Третьего, к вечеру, явился приглашённый доктор. Он был тих и любезен.
— Он привёз медицину. Это дурной знак, — встретил его Андерсен.
— Но он приезжал каждый вечер в течение двух недель.
— Вот как? Ах, да, так оно и есть. Пусть приезжает.
В десять часов вечера Андерсен заснул. Ночью лакея разбудил кашель. Он увидел Андерсена держащим чашку с габерсупом. Половина чашки пролилась на одеяло. Сил донести чашку до рта у Андерсена уже не было.
Утро четвёртого августа Андерсен встретил, прерывисто дыша. Подумали, что у него жар. Он не просыпался. Зная, как дорог больному сон, его не стали будить. Фрау Мельхиор была около его постели. В одиннадцать утра она отлучилась из спальни. Через несколько минут прибежал лакей и сказал, что больной глубоко вздохнул, пошевелил языком и умер.
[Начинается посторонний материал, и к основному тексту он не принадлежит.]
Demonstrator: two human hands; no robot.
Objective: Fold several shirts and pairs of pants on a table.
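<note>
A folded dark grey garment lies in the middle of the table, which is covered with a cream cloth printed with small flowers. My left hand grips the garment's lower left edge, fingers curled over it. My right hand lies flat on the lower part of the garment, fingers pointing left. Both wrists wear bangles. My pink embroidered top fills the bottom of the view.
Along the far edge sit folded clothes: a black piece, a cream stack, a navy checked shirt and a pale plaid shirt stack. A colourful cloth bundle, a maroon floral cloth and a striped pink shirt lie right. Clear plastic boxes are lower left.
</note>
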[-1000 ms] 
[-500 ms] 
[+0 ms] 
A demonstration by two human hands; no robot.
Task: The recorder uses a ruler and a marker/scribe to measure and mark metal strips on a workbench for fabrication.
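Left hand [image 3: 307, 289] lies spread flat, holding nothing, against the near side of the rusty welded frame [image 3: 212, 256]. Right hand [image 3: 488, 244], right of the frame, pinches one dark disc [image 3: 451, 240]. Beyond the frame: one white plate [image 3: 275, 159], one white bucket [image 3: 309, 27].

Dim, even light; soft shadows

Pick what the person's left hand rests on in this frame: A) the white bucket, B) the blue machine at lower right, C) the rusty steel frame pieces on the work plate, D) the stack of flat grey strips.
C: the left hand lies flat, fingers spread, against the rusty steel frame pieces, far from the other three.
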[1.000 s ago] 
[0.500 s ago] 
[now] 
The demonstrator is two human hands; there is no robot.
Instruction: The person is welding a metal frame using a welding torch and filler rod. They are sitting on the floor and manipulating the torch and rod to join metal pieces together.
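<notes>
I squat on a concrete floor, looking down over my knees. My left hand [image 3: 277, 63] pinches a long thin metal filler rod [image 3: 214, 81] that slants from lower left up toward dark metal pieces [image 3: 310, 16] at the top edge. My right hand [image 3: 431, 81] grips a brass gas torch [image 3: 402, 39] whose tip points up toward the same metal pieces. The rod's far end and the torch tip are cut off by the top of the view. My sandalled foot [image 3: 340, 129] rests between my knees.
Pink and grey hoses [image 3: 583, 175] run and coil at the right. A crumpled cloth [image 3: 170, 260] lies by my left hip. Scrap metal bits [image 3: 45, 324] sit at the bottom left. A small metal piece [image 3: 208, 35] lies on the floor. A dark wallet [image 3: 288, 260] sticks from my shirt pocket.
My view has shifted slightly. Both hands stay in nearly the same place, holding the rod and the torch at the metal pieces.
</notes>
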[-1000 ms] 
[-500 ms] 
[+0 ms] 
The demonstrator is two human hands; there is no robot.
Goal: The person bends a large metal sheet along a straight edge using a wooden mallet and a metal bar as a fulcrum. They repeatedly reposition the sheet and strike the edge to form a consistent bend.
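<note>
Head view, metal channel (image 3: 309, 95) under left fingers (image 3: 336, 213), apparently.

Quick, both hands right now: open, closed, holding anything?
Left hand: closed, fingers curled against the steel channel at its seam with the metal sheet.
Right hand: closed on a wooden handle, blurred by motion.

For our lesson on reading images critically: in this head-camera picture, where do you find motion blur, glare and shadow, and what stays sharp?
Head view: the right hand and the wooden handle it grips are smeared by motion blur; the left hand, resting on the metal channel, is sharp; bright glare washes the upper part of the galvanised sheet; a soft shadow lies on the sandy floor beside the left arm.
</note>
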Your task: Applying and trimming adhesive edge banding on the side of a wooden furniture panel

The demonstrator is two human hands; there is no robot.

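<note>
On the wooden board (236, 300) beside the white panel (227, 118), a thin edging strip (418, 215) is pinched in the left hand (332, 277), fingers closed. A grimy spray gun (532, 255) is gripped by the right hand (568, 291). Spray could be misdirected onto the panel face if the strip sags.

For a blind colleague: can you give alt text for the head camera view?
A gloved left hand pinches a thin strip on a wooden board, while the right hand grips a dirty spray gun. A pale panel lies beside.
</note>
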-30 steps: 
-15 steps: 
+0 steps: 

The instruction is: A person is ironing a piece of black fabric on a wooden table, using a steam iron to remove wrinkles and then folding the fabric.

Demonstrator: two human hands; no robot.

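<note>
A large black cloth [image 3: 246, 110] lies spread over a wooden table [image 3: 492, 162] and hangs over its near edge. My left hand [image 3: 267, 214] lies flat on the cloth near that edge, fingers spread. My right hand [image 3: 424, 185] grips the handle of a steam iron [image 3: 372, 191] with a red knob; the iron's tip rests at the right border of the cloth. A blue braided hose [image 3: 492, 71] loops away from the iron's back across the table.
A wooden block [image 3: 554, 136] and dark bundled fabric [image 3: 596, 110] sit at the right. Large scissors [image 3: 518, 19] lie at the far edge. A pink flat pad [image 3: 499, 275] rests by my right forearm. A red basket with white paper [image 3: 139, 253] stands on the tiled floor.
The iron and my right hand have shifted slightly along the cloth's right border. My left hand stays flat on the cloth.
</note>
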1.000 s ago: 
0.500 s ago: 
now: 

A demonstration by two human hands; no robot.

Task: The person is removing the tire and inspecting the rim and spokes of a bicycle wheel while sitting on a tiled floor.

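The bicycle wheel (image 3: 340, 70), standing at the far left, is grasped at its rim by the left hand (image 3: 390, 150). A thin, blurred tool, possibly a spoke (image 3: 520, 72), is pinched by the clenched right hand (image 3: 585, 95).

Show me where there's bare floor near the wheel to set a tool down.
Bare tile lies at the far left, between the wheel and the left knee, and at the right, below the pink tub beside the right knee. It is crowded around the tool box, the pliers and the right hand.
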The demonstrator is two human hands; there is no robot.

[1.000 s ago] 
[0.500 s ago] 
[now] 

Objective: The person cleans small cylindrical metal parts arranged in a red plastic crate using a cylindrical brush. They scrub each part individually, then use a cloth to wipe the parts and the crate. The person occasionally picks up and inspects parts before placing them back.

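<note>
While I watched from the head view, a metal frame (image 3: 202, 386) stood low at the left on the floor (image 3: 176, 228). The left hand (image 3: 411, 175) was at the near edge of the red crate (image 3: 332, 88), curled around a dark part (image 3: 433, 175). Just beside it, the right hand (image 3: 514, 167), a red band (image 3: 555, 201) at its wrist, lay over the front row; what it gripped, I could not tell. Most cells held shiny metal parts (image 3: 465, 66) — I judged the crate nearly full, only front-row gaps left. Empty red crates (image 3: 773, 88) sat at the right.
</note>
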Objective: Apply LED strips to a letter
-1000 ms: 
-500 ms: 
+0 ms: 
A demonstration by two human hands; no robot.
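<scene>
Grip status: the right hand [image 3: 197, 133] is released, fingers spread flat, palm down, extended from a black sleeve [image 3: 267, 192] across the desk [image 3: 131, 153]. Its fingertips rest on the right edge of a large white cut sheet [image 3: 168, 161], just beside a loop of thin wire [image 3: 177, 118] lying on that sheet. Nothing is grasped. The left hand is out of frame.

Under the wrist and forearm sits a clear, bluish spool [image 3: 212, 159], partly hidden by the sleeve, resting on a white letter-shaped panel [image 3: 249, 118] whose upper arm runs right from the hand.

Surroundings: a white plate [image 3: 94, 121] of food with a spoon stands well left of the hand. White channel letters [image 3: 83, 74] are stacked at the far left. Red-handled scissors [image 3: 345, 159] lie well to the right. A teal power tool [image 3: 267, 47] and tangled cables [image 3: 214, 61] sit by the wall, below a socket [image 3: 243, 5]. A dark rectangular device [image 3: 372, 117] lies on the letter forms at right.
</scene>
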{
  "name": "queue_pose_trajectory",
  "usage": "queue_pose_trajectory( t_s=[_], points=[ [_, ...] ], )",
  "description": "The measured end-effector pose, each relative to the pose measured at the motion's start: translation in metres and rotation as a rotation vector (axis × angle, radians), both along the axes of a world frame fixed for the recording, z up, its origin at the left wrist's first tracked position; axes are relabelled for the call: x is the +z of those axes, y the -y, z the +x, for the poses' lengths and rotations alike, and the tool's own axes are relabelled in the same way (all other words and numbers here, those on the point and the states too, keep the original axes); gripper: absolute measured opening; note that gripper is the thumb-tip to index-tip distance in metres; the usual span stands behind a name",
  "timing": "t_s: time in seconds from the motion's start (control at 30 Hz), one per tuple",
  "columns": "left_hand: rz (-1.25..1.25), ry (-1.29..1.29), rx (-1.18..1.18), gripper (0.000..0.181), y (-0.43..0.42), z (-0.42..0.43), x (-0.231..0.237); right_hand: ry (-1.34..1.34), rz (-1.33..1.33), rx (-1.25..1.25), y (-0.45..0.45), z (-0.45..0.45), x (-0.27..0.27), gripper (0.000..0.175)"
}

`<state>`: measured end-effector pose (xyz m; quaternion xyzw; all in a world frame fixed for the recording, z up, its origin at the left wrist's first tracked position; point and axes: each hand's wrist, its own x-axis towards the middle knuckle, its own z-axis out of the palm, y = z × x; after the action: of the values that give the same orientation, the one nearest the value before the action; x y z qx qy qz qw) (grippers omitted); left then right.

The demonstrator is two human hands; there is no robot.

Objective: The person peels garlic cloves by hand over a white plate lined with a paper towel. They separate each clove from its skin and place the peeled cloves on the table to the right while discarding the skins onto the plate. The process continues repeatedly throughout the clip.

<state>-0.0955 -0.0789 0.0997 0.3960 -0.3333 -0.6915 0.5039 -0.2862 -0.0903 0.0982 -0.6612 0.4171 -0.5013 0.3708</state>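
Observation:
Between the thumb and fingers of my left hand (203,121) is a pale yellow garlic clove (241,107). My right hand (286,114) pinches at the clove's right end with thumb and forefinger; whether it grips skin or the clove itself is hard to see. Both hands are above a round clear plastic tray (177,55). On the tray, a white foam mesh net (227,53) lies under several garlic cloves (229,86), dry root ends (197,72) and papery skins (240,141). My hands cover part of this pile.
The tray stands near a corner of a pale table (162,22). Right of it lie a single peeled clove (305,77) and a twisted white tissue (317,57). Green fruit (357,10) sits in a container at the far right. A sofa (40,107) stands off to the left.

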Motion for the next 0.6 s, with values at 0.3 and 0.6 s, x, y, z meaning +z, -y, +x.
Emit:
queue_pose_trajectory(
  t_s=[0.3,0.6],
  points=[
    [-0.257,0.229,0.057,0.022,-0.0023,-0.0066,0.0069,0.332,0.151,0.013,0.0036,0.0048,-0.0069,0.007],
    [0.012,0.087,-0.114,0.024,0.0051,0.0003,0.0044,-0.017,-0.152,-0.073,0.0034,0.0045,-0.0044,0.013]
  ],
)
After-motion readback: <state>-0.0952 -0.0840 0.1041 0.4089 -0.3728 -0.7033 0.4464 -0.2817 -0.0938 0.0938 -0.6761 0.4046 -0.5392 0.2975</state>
— Смерть во сне чаще всего даётся праведникам, — произнесла фрау Мельхиор и разрыдалась.
Сквозь слёзы она проговорила:
— Он рассказал мне сон. «Однажды мне снилось, — сказал Андерсен, — что я лежу мёртвый в вилле Ролигхед и из моего тела вырастают цветы. Я будто говорю: смотрите, ведь я не умер, а расцветаю, как цветы весной!»
Взгляд её упал на розу, которую утром принесла она больному. Роза — это ежедневный ритуал, и она каждый день боялась, что забудет о розе, и приказывала лакею напоминать ей об обязанности перед Андерсеном.
Первый лепесток упал с неё, хотя фрау Мельхиор сама выбрала эту розу для своего сказочника как самую свежую и красивую из тех, что встретила в это утро в саду.
Лепесток полежал несколько мгновений под её заплаканным взглядом и, повинуясь сквознячку, а может быть, своему желанию, упал на пол, она хотела поднять его, чтобы сохранить навсегда, но силы оставили её.
Лакей наступил на лепесток, и его не стало.
Современная наука называет заболевание Андерсена синдромом Марфана. Это форма диспропорционального гигантизма. В основе его — дефект соединительной ткани. Синдром этот наследуется. Огромный рост, относительно короткое туловище, огромные конечности, очень длинные, как у паука, пальцы, вывих хрусталика — вот основные черты таких людей при полном проявлении синдрома Марфана. Это довольно редкая болезнь: на пятьдесят тысяч человек — один больной. В истории к таким людям следует отнести, кроме Ганса Христиана Андерсена, ещё и Авраама Линкольна, Шарля де Голля, Корнея Чуковского. У таких больных часто наблюдается сильный выброс адреналина, ведущий к быстрой смене настроений. У них есть огромный «рефлекс цели» (эндогенно или экзогенно), помогающий им реализовать свои способности. Этим рефлексом, на мой взгляд, объясняется вечная устремлённость Андерсена вслед за своими мечтами. Именно рефлекс цели привёл его в Копенгаген. Если бы он отсутствовал у будущего сказочника, то его замечательные способности вряд ли можно было реализовать. Эндогенный стимул заставил Андерсена перепробовать множество профессий, прежде чем он нашёл себя в литературе и смог реализовать свои способности. Жажду славы следует понимать, исходя из синдрома Марфана. Его постоянные изменения настроения, то исключительная бодрость и энергичность, то потеря жажды жизни — вне сомнения, имеют связь с выбросами адреналина в кровь. У людей с синдромом Марфана следует обратить внимание на чувство юмора и крупные носы. Посмотрите на портреты Андерсена, Линкольна, Чуковского, де Голля. И носы — одной породы, одного происхождения. Они царят на лице.